[ASSIGNMENT]
Spot each line in the data below containing "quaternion" and copy it.

[DATA FOR THIS TASK]
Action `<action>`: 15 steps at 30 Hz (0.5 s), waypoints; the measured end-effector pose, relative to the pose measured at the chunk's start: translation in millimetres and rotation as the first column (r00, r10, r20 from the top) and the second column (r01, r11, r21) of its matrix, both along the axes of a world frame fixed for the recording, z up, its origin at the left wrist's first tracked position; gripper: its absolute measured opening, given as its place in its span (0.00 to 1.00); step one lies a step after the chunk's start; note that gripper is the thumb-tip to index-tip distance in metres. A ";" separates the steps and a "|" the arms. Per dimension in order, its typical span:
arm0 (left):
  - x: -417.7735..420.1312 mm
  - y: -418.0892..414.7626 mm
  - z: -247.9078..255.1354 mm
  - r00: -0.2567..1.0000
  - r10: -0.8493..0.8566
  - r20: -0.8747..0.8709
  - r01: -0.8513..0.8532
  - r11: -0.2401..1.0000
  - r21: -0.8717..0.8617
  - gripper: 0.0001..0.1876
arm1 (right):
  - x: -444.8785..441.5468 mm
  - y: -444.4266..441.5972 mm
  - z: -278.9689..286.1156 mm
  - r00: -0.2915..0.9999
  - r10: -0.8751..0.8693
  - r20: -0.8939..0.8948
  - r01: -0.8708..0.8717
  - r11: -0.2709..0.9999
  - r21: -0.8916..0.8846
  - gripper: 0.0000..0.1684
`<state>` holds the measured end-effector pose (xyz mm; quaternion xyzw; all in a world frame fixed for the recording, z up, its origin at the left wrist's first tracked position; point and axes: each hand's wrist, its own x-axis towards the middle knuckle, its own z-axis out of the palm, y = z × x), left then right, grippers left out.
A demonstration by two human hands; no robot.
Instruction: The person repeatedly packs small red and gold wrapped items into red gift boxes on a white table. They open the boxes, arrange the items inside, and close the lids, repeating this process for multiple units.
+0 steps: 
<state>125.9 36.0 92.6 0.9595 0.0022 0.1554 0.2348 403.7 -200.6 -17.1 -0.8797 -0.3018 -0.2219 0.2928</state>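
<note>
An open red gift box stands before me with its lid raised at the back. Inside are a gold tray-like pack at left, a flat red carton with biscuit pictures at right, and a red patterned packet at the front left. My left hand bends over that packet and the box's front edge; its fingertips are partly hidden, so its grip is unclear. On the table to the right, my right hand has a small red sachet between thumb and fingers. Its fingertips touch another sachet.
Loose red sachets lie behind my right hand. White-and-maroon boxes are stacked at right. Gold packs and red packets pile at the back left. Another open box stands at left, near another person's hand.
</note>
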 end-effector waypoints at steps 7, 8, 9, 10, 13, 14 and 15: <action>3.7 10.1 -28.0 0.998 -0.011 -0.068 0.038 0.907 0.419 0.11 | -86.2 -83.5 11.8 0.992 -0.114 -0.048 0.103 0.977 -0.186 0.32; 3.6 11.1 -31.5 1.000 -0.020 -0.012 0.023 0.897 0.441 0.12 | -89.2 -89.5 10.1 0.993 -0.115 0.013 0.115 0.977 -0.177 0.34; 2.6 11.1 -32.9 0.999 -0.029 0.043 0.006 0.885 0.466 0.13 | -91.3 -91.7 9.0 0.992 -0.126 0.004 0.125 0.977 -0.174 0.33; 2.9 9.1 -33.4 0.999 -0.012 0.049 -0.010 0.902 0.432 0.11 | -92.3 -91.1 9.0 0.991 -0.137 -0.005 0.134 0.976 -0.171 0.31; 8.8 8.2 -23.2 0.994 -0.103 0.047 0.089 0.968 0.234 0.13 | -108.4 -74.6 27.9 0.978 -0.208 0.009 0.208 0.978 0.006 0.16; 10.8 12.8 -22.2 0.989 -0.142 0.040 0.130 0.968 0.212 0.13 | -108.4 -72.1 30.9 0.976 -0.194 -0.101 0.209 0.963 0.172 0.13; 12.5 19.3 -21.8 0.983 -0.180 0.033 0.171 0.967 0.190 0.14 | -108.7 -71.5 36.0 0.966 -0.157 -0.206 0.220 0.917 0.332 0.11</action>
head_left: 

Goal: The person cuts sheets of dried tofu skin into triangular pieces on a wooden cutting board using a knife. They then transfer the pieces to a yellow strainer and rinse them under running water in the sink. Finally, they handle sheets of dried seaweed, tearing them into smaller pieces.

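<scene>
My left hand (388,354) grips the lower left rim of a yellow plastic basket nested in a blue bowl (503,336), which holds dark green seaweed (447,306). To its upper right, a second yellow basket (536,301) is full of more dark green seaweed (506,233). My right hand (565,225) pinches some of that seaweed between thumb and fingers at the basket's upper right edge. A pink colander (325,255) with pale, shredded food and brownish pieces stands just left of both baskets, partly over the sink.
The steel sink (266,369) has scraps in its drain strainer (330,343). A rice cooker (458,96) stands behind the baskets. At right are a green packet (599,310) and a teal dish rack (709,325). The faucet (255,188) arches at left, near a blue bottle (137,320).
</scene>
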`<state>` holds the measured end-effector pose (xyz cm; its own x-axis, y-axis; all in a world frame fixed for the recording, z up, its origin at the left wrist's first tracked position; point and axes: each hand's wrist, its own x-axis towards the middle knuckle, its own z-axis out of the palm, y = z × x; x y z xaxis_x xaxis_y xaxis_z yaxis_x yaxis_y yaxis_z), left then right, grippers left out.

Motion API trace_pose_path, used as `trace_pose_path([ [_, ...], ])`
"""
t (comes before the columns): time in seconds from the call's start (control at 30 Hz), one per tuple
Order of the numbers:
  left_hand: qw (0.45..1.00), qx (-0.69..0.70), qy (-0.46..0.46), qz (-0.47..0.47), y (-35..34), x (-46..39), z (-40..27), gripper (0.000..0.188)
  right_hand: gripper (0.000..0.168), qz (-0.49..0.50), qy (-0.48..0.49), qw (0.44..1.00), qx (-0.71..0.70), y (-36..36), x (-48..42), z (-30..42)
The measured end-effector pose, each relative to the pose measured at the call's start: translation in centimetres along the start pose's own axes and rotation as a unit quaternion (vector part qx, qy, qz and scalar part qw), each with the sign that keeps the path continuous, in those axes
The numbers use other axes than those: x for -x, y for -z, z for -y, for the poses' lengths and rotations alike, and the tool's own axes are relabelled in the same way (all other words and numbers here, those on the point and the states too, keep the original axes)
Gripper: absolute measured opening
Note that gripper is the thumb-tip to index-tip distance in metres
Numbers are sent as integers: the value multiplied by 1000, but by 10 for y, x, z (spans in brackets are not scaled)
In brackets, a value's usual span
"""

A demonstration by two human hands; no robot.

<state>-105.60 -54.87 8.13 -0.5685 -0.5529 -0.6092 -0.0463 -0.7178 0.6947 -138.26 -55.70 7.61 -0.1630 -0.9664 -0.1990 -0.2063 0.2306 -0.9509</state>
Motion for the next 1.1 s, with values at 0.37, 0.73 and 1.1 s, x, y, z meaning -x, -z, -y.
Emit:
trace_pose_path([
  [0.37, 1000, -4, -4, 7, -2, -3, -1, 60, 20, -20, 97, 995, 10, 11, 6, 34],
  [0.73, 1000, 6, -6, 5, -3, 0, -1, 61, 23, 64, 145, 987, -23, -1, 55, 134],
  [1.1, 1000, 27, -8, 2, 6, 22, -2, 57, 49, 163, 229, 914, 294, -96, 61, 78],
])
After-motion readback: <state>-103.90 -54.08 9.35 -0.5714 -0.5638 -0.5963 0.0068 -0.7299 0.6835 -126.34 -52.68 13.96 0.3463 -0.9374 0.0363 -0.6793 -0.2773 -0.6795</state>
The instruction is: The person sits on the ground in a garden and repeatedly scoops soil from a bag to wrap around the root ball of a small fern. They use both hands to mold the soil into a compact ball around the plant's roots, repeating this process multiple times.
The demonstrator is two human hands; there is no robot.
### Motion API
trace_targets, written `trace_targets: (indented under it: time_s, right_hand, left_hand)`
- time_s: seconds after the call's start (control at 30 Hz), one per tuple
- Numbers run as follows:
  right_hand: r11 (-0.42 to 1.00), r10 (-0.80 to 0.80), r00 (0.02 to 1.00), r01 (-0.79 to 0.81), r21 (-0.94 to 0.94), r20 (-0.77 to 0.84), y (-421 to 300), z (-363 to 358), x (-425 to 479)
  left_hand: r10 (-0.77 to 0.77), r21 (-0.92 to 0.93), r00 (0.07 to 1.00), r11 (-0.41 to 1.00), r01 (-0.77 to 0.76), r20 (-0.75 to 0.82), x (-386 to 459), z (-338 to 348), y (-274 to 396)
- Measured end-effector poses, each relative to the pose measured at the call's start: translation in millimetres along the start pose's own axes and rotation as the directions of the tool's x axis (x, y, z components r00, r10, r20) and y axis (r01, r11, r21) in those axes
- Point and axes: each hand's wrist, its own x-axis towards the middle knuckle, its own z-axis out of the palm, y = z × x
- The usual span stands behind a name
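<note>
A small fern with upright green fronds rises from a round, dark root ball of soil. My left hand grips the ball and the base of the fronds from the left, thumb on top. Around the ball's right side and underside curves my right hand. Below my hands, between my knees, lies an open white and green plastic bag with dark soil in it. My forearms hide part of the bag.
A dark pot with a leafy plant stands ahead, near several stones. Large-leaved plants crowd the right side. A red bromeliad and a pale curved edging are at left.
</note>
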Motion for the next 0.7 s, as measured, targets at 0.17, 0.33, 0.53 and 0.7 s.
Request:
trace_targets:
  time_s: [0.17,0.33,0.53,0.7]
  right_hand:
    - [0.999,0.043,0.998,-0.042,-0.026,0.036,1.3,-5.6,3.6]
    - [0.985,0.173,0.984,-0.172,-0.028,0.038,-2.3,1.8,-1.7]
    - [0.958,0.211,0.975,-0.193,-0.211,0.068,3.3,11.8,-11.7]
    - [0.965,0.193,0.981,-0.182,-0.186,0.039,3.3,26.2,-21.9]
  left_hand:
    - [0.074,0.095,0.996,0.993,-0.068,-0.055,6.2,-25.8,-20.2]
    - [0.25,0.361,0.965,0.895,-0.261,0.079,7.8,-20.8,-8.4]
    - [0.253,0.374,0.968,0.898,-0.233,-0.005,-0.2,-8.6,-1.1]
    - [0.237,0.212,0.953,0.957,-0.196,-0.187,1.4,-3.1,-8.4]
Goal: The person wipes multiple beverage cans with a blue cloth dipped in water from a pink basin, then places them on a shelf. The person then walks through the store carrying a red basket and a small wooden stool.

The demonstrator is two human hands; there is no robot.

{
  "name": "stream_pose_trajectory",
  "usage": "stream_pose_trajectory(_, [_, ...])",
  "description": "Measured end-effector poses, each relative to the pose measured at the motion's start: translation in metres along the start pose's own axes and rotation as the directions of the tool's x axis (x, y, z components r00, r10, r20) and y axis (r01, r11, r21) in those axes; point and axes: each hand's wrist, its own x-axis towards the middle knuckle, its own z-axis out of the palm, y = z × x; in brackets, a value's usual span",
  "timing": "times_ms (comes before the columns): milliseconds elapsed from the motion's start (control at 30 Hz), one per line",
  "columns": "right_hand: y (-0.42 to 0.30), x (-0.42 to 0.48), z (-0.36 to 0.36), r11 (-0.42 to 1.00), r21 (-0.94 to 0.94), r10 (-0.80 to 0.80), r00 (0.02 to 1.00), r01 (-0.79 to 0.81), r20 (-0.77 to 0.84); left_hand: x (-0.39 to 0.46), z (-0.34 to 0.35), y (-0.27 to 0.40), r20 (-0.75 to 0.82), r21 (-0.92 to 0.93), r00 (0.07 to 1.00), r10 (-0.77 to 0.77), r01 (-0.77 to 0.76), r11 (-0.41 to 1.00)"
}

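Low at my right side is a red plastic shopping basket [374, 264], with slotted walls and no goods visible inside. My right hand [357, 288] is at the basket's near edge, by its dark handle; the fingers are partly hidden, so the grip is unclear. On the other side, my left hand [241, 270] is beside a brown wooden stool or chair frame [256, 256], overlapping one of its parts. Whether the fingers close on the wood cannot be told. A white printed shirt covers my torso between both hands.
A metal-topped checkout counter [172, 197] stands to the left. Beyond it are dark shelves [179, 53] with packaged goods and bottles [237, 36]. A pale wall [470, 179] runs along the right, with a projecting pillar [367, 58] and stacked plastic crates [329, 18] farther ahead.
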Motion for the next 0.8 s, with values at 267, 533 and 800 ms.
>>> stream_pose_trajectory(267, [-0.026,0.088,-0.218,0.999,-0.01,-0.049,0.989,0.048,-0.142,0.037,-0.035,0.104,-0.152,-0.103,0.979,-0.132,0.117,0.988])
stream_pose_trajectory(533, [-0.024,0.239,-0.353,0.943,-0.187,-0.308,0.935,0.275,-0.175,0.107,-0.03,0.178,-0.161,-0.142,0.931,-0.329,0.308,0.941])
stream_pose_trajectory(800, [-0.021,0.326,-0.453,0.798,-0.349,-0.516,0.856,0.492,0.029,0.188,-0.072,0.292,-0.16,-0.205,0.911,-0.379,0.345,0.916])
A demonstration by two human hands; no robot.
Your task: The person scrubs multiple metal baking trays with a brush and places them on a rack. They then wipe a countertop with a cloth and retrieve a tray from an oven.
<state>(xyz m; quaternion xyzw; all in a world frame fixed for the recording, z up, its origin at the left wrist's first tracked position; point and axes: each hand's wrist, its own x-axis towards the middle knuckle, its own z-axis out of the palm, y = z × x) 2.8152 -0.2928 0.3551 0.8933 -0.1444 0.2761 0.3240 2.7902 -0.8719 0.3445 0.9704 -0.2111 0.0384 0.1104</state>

[ANSWER]
`<state>` holds the measured end-effector pose (xyz mm; quaternion xyzw; all in a world frame fixed for the recording, z up, its origin at the left wrist's first tracked position; point and axes: each hand's wrist, its own x-axis towards the middle knuckle, its own z-axis out of the palm, y = z × x), left then right, grippers left out.
The measured end-effector pose, each relative to the pose measured at the call's start: translation in centimetres along the start pose's own axes and rotation as a unit quaternion (vector part qx, qy, qz and scalar part qw), each with the sign that keeps the path continuous, in those axes
<state>(xyz m; quaternion xyzw; all in a world frame fixed for the recording, z up, its origin at the left wrist's first tracked position; point and axes: each hand's wrist, its own x-axis towards the middle knuckle, its own z-axis out of the palm, y = z × x) 2.8152 -0.2928 0.3551 0.8933 -0.1444 0.2761 0.3240 2.7902 -0.8719 0.3445 0.9704 -0.2111 0.0384 0.1104</state>

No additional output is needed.